The foundation elements of the Master Course in Industrial Bioengineering are the represented by the competences of Materials, Chemical and Production engineering. During the Course, these will be specified in a biotechnological/biomedical context by introducing and analysing methods and technologies that find relevant applications for the development of advanced therapeutic and diagnostic strategies. Thus, students having a solid knowledge in classical industrial engineering disciplines like continuum mechanics, thermodynamics and materials science, heat and mass transport, will integrate these disciplines with the basic elements of molecular and cellular biology.
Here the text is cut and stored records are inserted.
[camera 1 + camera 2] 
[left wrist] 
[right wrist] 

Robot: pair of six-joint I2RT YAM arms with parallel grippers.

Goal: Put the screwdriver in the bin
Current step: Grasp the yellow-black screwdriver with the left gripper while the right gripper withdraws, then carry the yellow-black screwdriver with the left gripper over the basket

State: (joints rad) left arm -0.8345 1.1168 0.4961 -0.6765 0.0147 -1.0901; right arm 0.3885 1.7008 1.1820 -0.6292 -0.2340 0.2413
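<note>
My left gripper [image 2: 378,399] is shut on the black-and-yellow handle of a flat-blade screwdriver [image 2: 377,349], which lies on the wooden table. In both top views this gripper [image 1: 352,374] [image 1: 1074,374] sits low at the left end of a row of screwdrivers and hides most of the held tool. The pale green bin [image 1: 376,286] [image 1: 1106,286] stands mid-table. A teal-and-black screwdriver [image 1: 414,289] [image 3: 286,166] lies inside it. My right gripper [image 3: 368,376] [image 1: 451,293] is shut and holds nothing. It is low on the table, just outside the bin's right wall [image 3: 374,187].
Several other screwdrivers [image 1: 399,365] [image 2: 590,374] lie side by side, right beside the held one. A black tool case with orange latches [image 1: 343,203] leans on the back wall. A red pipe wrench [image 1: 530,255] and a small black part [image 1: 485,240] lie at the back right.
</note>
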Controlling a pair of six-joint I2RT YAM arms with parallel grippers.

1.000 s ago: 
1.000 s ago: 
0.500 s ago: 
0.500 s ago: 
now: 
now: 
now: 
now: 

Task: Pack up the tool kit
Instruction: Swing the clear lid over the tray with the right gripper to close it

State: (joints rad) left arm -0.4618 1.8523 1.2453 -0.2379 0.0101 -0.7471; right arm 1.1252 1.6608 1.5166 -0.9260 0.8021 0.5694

Industrial bioengineers will address their knowledge of the complex biochemical phenomena occurring at the molecular/cellular level to design functional biomaterials for tissue engineering; will integrate biomechanics and cellular mechanics to design functional interface and more efficient prostheses; will exploit thermodynamics and mass transport models to engineer novel drug delivery devices; will design and fabricate miniaturized devices to interact with biofluids and living interfaces for advanced diagnostics.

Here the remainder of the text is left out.